WORK TASK: Please give all of the data again, character for character, and drop the pictures.

EXERCISE DATA:
[Start of section]

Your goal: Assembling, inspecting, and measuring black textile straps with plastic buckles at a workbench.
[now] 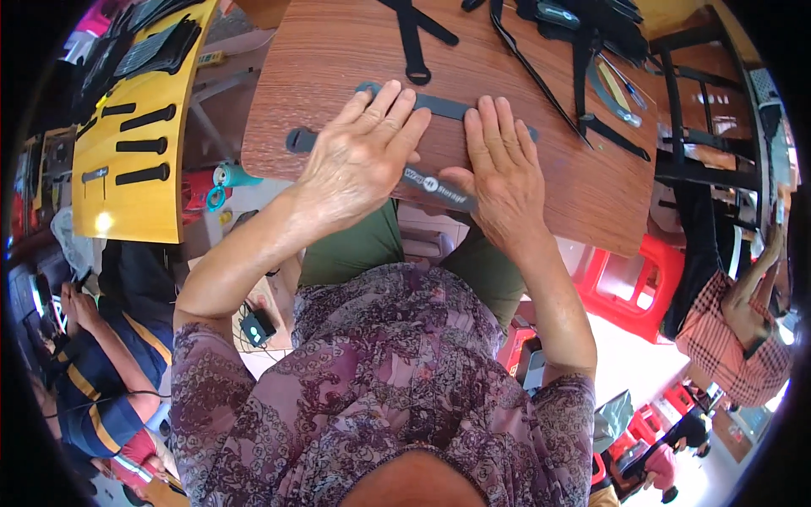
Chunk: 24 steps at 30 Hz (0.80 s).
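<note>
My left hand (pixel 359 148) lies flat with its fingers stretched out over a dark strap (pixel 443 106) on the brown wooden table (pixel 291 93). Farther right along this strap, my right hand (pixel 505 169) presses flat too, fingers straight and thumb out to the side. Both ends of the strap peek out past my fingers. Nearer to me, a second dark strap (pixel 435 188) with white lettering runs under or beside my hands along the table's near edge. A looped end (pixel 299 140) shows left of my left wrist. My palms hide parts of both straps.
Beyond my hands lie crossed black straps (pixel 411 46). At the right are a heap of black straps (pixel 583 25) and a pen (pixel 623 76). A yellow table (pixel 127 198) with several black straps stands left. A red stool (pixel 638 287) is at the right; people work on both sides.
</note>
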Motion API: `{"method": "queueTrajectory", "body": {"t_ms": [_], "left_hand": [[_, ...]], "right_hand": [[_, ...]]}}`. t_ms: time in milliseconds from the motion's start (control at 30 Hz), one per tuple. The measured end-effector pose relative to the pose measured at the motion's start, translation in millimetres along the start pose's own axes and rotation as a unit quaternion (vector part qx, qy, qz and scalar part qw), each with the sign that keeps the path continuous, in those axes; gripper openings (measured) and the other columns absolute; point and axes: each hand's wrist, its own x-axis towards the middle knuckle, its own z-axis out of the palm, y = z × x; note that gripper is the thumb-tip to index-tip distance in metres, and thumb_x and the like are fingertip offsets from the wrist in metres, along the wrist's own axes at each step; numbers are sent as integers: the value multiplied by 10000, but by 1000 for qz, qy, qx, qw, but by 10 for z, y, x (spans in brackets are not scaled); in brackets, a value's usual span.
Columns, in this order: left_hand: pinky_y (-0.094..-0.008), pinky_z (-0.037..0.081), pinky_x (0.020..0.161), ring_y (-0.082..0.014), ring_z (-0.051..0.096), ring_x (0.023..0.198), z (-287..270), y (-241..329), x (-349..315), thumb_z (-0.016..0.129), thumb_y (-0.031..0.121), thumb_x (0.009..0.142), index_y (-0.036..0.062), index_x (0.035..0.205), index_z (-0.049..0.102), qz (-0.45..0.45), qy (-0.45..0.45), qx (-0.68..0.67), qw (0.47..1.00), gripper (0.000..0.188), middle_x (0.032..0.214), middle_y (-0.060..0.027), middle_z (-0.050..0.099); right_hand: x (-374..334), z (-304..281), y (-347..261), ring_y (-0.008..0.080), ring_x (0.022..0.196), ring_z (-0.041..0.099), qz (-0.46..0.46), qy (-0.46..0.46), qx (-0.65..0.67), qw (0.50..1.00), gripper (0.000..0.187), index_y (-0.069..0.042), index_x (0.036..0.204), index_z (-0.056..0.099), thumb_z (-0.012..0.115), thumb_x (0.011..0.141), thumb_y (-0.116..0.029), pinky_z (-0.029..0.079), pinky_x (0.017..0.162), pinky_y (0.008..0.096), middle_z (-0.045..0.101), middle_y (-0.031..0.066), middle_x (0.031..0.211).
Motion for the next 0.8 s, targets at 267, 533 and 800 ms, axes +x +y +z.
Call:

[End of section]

ANSWER TO THE PROBLEM:
Your goal: Assembling, inspecting, and measuring black textile straps with plastic buckles at a workbench.
[now] 
Chunk: 24 steps at 30 Hz (0.80 s).
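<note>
My left hand (pixel 359 148) lies flat with its fingers stretched out over a dark strap (pixel 443 106) on the brown wooden table (pixel 291 93). Farther right along this strap, my right hand (pixel 505 169) presses flat too, fingers straight and thumb out to the side. Both ends of the strap peek out past my fingers. Nearer to me, a second dark strap (pixel 435 188) with white lettering runs under or beside my hands along the table's near edge. A looped end (pixel 299 140) shows left of my left wrist. My palms hide parts of both straps.
Beyond my hands lie crossed black straps (pixel 411 46). At the right are a heap of black straps (pixel 583 25) and a pen (pixel 623 76). A yellow table (pixel 127 198) with several black straps stands left. A red stool (pixel 638 287) is at the right; people work on both sides.
</note>
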Motion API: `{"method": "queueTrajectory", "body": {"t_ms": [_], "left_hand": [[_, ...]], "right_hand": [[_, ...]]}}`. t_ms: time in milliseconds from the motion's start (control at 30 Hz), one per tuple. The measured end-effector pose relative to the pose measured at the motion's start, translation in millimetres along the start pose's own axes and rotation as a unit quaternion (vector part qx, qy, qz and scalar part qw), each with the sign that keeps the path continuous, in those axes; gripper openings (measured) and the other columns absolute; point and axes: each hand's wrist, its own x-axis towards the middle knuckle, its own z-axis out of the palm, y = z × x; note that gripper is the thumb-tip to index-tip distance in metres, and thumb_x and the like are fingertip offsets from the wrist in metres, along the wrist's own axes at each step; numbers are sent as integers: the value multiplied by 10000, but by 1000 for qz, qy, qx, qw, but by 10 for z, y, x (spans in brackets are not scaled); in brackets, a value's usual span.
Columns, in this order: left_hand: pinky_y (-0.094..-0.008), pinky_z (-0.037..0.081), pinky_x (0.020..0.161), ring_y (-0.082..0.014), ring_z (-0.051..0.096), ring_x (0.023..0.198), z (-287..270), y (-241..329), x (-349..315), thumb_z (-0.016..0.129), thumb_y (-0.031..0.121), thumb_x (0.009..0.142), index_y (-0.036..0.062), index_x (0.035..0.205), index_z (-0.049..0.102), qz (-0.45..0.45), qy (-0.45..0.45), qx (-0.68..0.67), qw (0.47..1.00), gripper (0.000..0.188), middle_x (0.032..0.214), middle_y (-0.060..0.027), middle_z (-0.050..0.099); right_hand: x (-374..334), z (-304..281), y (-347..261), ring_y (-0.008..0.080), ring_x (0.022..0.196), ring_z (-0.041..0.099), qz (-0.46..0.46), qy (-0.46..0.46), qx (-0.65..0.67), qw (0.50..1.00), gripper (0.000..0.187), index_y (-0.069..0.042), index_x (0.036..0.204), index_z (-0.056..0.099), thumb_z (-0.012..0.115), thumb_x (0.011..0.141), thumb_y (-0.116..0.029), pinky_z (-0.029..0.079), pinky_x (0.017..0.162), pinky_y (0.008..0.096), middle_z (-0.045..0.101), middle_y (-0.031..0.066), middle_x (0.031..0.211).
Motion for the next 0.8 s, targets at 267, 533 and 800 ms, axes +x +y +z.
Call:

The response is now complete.